Three-pound packages of bees with young queens should be obtained for establishing the colonies in new equipment on foundation. (The 2-pound package is used when the beekeeper has comb of honey and pollen available from other colonies.) The package bees should be introduced into the hive early in the spring when flowers are abundant and weather conditions permit the gathering of pollen that is needed for raising brood. The proper time will be approximately when willows, fruit trees, and dandelions bloom. The new colonies will have to be fed 15 to 45 pounds of sugar (cane or beet ) made into syrup by dissolving two parts of sugar in one part of hot water. This syrup is needed for the bees to secrete wax and draw the foundation into comb and to supply food until plants secrete nectar abundantly from which they can make honey. Feeding should be continued until all the combs are drawn in the brood chambers or until the bees are gathering nectar freely from the field. A colony will not take syrup from the feeder when nectar becomes available.
The establishment and growth of the honey bee colony in the shallow 10-frame equipment is shown pictorially in the accompanying sequence of pictures [NOT AVAILABLE]. A special hive split through the middle, hinged at the back, with one half supported on casters, was prepared for photographing the honey bee colony to better show the growth of the honey bee colony from the time it was established until it is ready to overwinter.
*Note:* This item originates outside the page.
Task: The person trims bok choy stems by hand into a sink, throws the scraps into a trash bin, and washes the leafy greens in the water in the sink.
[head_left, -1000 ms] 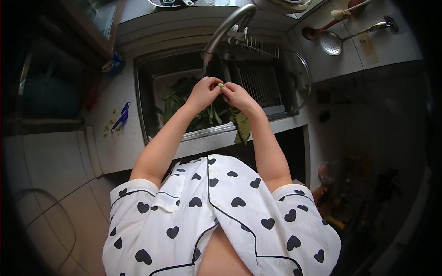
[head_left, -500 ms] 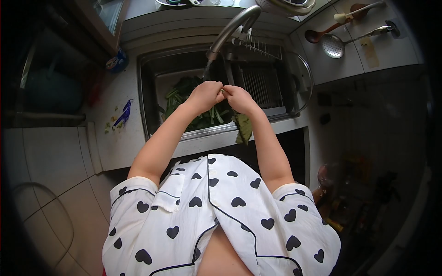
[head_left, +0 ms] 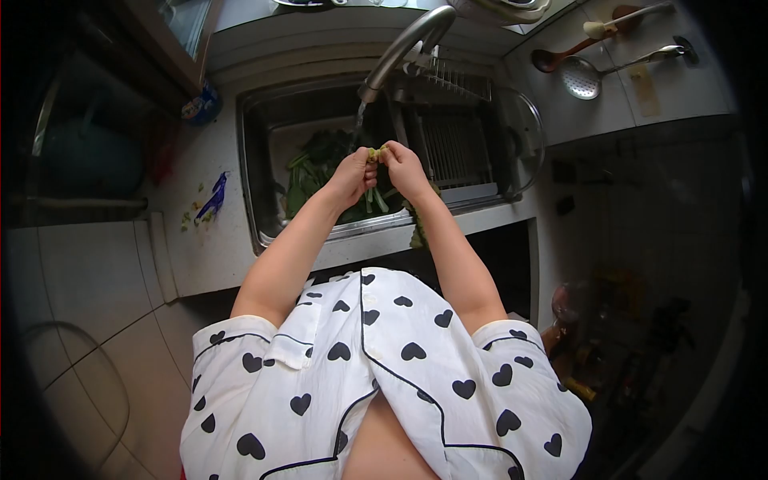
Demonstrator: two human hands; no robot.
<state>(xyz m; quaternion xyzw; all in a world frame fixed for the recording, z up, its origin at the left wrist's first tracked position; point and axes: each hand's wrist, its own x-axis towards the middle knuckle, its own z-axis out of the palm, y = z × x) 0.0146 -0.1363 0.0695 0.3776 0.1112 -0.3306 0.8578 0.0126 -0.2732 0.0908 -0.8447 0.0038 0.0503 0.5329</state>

A smoker, bee veil, and hive tool are essential in the handling of bees. The smoker is indispensable and one must rapidly learn to use just the right amount of smoke, neither too much nor too little, so that the bees remain quiet on the comb. A bee veil should always bee worn, and the hive tool is much more satisfactory than a screwdriver for separating the hive chambers or frames.
What you see the bees do will prove interesting; what they produce for your table will prove delicious; and it’s just possible you might have some fruit trees that will be more fruitful because you are keeping bees.
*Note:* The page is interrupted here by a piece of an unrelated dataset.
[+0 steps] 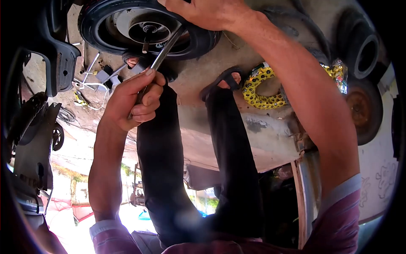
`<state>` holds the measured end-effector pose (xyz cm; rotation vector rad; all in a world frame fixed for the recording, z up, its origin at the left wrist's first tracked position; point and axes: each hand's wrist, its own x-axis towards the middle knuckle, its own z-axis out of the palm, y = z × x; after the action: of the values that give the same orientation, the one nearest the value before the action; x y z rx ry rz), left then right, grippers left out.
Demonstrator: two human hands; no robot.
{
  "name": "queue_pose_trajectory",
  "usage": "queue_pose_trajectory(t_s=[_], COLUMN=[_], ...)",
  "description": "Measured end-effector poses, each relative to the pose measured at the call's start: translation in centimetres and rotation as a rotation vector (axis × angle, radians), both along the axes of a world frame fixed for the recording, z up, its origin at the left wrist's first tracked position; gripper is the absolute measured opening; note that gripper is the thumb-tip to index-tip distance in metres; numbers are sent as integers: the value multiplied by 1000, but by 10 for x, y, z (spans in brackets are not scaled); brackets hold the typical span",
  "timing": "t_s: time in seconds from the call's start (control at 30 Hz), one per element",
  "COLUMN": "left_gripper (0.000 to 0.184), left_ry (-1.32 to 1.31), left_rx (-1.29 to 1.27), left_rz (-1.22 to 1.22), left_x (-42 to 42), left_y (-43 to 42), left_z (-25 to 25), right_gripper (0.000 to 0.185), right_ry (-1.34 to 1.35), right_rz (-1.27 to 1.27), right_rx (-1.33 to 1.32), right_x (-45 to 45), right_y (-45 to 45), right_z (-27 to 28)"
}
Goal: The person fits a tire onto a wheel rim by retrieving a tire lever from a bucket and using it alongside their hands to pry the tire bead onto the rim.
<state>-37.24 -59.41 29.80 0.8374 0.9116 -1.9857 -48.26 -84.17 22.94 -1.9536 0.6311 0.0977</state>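
Note:
A black-tired wheel [102, 39] with a pale hub lies at the top of the view, in front of my feet. My left hand [139, 97] is closed around a metal tire lever [165, 51], thumb along its shaft. The lever slants up to the right, and its far end meets the wheel near the rim's edge. At the top edge my right hand [207, 13] is on the tire's right side, with its fingers bent over the tire and partly cut off by the frame. A short axle-like piece [145, 45] sticks out of the hub.
Several tools and metal parts [112, 76] lie on the ground at left, beside a white cord [99, 86]. A yellow-wrapped ring [258, 99] lies beside my right foot [228, 80]. Black tires [366, 53] and a rusty wheel [359, 108] stand at right. Dark vehicle parts [57, 63] rise at left.

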Motion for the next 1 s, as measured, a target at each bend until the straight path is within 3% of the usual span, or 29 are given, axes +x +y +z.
queue_pose_trajectory(t_s=[0.03, 0.17, 0.27, 0.4, 0.57, 0.7, 1.0], left_gripper=[31, 30, 29, 29, 25, 25, 31], left_ry=[2, 82, 111, 2, -123, -141, -178], left_rx=[0, 42, 69, 191, 251, 269, 441], left_rz=[6, 78, 132, 103, 13, 1, 64], left_x=[1, -2, -12, -46, -82, -111, -147], left_y=[0, -1, -8, -35, -64, -86, -126], left_z=[2, 5, 7, 17, 20, 17, 17], right_gripper=[63, 68, 63, 60, 61, 58, 55], right_ry=[212, 170, 137, 50, 147, -42, -74], right_rz=[3, -253, -166, -239, -168, -173, -123], right_rx=[32, -84, 93, 67, 81, 188, 198], right_x=[12, 23, 24, 7, -9, -23, -32], right_y=[3, 29, 12, 3, -18, -29, -44], right_z=[19, 30, 11, -4, -9, -28, -36])
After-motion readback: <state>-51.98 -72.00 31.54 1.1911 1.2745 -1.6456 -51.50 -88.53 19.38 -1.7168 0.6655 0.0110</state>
Why Domestic Bees are important.
To understand the threat of African Honey Bees, it’s necessary to know something in general about Domestic Honey Bees and their behavior.
Domestic Honey Bees are important advantageous insects and we would be in large trouble when they were all suddenly destroyed. Unless a Domestic Honey Bee colony is in a location that is close to people , pets or farm animals, it ought to be left alone.
Most people appreciate the primary product of the hive – honey. Honey production, nevertheless, is not the only use for Domestic Honey Bees. They are also very important to agriculture, a sophisticated business that impacts the state’s economy by about $6.3 billion yearly.
Indeed, one-third of our daily diet comes from crops pollinated by Domestic Honey Bees. Without the pollen that Domestic Honey Bees transport, many plants can’t produce fruits, vegetables and seeds. Imagine walking into your neighborhood supermarket and locating a third of the food currently available not on the shelves!